▶ [TASK DESCRIPTION] What you return should be the complete data below, word for word, with no pictures in it.

▶ [COLLECTED DATA]
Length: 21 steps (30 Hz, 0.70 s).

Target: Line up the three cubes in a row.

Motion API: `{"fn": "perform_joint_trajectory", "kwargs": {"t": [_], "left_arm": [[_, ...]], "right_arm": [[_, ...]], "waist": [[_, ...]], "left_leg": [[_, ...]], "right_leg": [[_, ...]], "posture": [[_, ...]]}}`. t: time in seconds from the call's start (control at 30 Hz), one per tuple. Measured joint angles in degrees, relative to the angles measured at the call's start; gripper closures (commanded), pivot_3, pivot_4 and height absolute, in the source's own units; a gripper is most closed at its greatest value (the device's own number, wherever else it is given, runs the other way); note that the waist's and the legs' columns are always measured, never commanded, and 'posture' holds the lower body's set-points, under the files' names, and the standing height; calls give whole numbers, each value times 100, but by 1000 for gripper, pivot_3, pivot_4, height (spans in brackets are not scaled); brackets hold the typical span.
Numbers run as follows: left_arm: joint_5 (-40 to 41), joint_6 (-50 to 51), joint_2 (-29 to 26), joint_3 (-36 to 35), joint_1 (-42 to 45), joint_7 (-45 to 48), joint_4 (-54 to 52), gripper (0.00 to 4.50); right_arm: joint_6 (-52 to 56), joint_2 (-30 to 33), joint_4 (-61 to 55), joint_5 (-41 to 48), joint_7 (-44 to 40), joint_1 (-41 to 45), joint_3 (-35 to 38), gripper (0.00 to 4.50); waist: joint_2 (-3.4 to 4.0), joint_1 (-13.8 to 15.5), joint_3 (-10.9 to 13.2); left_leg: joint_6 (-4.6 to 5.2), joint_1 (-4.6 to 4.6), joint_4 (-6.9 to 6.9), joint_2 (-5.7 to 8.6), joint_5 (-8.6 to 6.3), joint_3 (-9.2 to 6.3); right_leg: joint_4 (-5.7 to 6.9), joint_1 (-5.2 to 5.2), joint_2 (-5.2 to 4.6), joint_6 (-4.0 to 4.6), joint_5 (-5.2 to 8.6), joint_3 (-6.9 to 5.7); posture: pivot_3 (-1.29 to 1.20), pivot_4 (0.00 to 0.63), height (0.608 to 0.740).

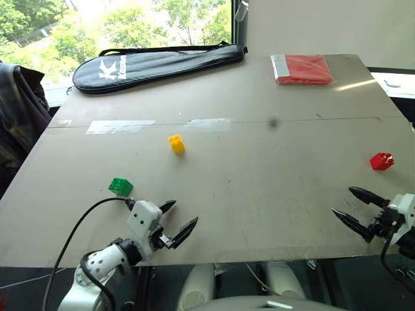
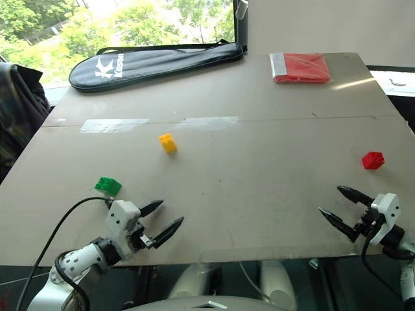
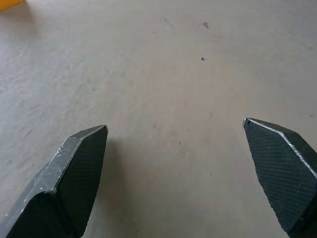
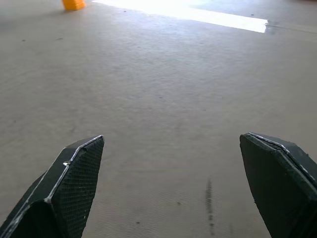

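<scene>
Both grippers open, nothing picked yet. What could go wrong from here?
1. The red brick sits close to the table's right edge; a nudge from the right gripper might knock it off.
2. The green brick, yellow brick and red one lie far apart, so the row needs long carries.

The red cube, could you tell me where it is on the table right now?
The red cube sits alone near the table's right edge in the head views, just beyond the open right gripper, far from the yellow cube.

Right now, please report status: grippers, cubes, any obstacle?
Left gripper and right gripper open, empty. Green cube, yellow cube, red cube scattered, no row yet. Nothing between them.
</scene>
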<state>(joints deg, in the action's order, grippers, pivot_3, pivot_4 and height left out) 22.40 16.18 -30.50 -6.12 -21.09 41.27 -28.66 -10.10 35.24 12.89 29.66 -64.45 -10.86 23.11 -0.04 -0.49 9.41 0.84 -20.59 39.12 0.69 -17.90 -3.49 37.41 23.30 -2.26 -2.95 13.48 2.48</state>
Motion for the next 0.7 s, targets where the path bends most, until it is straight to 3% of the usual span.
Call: {"fn": "perform_joint_trajectory", "kwargs": {"t": [0.13,0.37,0.7], "left_arm": [[327,487,-521,266,1160,422,-286,22],[1087,1390,-975,469,2566,768,-630,22],[1543,2094,-1201,571,3333,768,-944,22]], "right_arm": [[391,-19,-248,-259,1388,-127,455,0],[1235,-68,-206,-533,2875,468,633,0],[1462,8,1320,-844,3261,2033,436,0]], "waist": [[2,-23,0],[3,-85,3],[3,-67,6]], "left_leg": [[-1,0,0,2,1,5],[-1,-1,-1,3,1,14],[-1,-11,-3,6,1,9]], "right_leg": [[2,0,0,0,-1,4],[5,8,6,-20,-13,13],[2,14,13,-21,-14,13]], "posture": [[0,150,740],[0,150,740],[0,150,740]]}}
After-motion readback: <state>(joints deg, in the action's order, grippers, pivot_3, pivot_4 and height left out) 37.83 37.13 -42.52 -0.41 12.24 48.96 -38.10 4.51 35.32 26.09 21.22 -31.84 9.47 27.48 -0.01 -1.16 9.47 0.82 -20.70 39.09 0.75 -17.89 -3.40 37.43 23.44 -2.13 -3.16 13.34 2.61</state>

▶ [EXERCISE RESPONSE]
Length: 21 steps (30 Hz, 0.70 s).

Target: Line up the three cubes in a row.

Motion API: `{"fn": "perform_joint_trajectory", "kwargs": {"t": [_], "left_arm": [[_, ...]], "right_arm": [[_, ...]], "waist": [[_, ...]], "left_leg": [[_, ...]], "right_leg": [[_, ...]], "posture": [[_, ...]]}}`. t: time in seconds from the call's start (control at 30 Hz), one per tuple. Measured joint angles in degrees, relative to the angles measured at the call's start; gripper closures (commanded), pivot_3, pivot_4 and height absolute, in the source's own units; a gripper is most closed at its greatest value (the device's own number, wherever else it is given, runs the other way); note that the waist's and the legs' columns are always measured, never commanded, and 'posture' holds the lower body's set-points, under the files' names, and the standing height; calls give whole numbers, each value times 100, but by 1000 for gripper, pivot_3, pivot_4, height (spans in brackets are not scaled); brackets hold the typical span.
Numbers run as follows: left_arm: joint_5 (-40 to 41), joint_6 (-50 to 51), joint_2 (-29 to 26), joint_3 (-36 to 35), joint_1 (-42 to 45), joint_7 (-45 to 48), joint_4 (-54 to 52), gripper (0.00 to 4.50); right_arm: joint_6 (-52 to 56), joint_2 (-30 to 33), joint_4 (-61 to 55), joint_5 (-41 to 48), joint_7 (-44 to 40), joint_1 (-41 to 45), joint_3 (-35 to 38), gripper (0.00 to 4.50); waist: joint_2 (-3.4 to 4.0), joint_1 (-13.8 to 15.5), joint_3 (-10.9 to 13.2); left_leg: joint_6 (-4.6 to 5.2), joint_1 (-4.6 to 4.6), joint_4 (-6.9 to 6.9), joint_2 (-5.7 to 8.6), joint_5 (-8.6 to 6.3), joint_3 (-9.2 to 6.3); right_leg: joint_4 (-5.7 to 6.9), joint_1 (-5.2 to 5.2), joint_2 (-5.2 to 4.6), joint_6 (-4.0 to 4.6), joint_5 (-5.2 to 8.6), joint_3 (-6.9 to 5.7); posture: pivot_3 (-1.29 to 1.20), pivot_4 (0.00 to 0.63), height (0.608 to 0.740).


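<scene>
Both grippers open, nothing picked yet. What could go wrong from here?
1. The red brick sits close to the table's right edge; a nudge from the right gripper might knock it off.
2. The green brick, yellow brick and red one lie far apart, so the row needs long carries.

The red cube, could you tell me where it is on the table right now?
The red cube sits alone near the table's right edge in the head views, just beyond the open right gripper, far from the yellow cube.

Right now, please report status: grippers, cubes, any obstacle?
Left gripper and right gripper open, empty. Green cube, yellow cube, red cube scattered, no row yet. Nothing between them.
</scene>
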<state>(joints deg, in the action's order, grippers, pivot_3, pivot_4 and height left out) 22.40 16.18 -30.50 -6.12 -21.09 41.27 -28.66 -10.10 35.24 12.89 29.66 -64.45 -10.86 23.11 -0.04 -0.49 9.41 0.84 -20.59 39.12 0.69 -17.90 -3.49 37.41 23.30 -2.26 -2.95 13.48 2.48</state>
Motion for the next 0.7 s, targets where the path bends most, until it is straight to 3% of the usual span.
Call: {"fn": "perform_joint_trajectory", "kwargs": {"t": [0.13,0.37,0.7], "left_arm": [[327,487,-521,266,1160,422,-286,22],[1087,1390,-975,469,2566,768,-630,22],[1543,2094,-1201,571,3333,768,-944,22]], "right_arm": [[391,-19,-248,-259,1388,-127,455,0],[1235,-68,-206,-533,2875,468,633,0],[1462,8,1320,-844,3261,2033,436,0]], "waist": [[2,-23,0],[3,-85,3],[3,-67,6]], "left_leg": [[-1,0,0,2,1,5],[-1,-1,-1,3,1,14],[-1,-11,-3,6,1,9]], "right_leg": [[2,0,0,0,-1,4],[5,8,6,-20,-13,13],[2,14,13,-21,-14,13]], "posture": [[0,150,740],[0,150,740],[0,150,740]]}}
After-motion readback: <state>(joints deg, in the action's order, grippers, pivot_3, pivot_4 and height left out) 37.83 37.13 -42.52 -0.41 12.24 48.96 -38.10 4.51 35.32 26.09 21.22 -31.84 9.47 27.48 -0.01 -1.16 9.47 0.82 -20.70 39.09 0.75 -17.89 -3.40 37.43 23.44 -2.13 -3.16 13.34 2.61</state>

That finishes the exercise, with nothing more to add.